Yes, a lot of kids are very mature for their age. I have nothing against teenagers. It is easier for me to trust a legal adult than it is to trust a "youth" when my life is concerned. Rides are very large machines with moving parts. I am fine with kids under 18 working at the games booth or the Dippn' Dots stand, for example.
I can understand the poor attitude some of you have about the lawmakers in this story. Motives are a big interest of mine, and you all seem to have a good point there.
^The point is, that these lawmakers think that by raising the age to 18 to run a ride in Kentucky, that this accident wouldn't have happened. They want to make the public think that age caused this accident and that is wrong.
By the way, one must be 17 to see an R rated movie without supervision.
Age of consent for sex varies widely amongst states. 18 isn't the main age for that.
No, these ages aren't pointless. I just can't stand lawmakers who think an absolute age for something solves problems.
Age should not be the issue here, and it would not have made any difference in the drop tower incident. Instead, rigorous and thorough training should be the focal point.

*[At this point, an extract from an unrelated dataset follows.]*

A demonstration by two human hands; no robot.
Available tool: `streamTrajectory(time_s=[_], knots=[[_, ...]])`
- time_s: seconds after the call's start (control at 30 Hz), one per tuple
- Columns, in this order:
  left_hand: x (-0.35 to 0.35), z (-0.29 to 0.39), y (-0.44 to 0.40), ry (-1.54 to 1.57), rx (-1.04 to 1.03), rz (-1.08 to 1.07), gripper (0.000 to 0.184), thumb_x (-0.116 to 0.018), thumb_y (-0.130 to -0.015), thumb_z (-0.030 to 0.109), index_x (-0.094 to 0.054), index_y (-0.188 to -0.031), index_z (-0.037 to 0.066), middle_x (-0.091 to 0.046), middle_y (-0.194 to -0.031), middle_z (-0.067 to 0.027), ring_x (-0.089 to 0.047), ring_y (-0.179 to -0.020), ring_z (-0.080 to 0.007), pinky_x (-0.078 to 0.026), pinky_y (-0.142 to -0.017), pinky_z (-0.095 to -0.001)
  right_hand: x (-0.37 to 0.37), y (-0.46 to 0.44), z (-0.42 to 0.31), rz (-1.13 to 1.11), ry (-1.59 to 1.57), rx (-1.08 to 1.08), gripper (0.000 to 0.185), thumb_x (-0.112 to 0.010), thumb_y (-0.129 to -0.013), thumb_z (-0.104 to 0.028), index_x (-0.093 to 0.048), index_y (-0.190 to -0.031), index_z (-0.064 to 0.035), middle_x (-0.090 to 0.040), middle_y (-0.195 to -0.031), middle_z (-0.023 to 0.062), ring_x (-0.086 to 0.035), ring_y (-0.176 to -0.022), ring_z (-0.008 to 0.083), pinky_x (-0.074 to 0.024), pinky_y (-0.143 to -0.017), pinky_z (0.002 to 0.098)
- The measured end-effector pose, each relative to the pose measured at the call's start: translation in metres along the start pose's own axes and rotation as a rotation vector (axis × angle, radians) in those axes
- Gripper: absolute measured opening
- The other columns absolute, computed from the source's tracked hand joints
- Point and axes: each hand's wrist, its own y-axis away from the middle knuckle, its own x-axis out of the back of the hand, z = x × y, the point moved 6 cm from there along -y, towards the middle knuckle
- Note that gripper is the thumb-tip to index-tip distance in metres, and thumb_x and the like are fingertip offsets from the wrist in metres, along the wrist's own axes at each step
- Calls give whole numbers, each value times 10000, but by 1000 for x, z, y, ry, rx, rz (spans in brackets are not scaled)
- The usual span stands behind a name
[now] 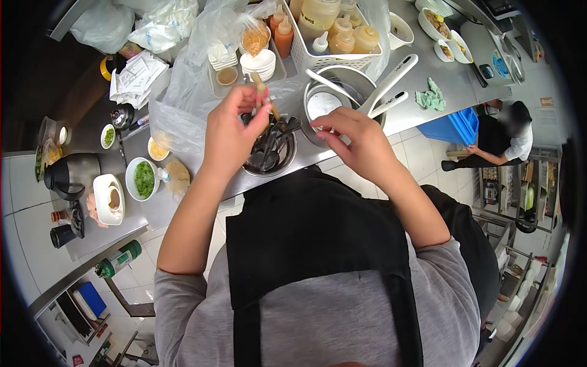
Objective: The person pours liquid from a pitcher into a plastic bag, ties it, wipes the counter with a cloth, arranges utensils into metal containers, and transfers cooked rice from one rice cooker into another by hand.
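My left hand (pixel 235 125) is closed on a wooden-handled utensil (pixel 262 88), held over a round metal container (pixel 287 160) of dark spoons and other utensils (pixel 266 150). Just right of it, my right hand (pixel 351 137) hovers at the near rim of a larger metal pot (pixel 310 125), thumb and fingers close together. Whether anything small is between those fingers is too unclear to tell. White-handled utensils (pixel 391 79) lean out of the pot, and a white round thing (pixel 322 104) lies inside it.
A white basket of sauce bottles (pixel 299 58) stands behind the pot. Bowls of chopped greens (pixel 144 178) and a kettle (pixel 73 174) are at the left. A green cloth (pixel 431 96) lies right. Beyond the counter, a person (pixel 504 137) crouches by a blue crate (pixel 449 127).
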Motion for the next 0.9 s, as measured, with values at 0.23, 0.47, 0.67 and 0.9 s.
streamTrajectory(time_s=[0.23,0.47,0.67,0.9], knots=[[-11,6,-5,-49,17,-258,232,-674,-814,13,-559,-1015,15,-645,-916,-51,-633,-844,-135,-493,-780,-263,-11,-40,-16,159,-356,-98,277,-714,-796,-138,-630,-1055,-88,-562,-855,88,-584,-690,207,-483,-606,315],[-12,6,2,9,-92,-224,263,-752,-749,121,-634,-965,29,-595,-894,-79,-602,-836,-210,-474,-757,-317,-5,-51,-32,115,-439,33,233,-753,-775,-129,-632,-968,-79,-564,-875,30,-550,-695,134,-484,-599,254],[-21,8,7,50,0,-338,212,-752,-757,126,-604,-879,34,-606,-962,-96,-600,-872,-243,-466,-796,-327,45,-59,-49,247,-569,149,224,-641,-881,-115,-539,-1058,-23,-630,-935,86,-613,-706,116,-504,-591,219],[-10,2,17,-259,-263,-198,247,-743,-752,110,-605,-948,49,-593,-1037,-92,-579,-965,-277,-453,-836,-342,136,-3,-6,592,-395,-17,139,-521,-966,-115,-463,-1058,-29,-636,-811,83,-577,-641,71,-454,-536,190]])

Edit: However, age 16 should probably be the line for operators. I don't think I would personally be comfortable riding a machine run by anyone younger. There's a fine line between child and young adult, and while age isn't a firm determining factor, there really isn't much else to use as a general guideline. *** This post was edited by DannyThompson 4/3/2008 9:03:00 AM ***
Actually, the age of consent in most states is 16, not 18. It's irrelevant anyway. You can't just stand in a vacuum and declare that operating a ride is the same as [insert activity here]. At issue isn't whether or not age restrictions on those activities is necessary, it's whether or not this age restriction makes sense.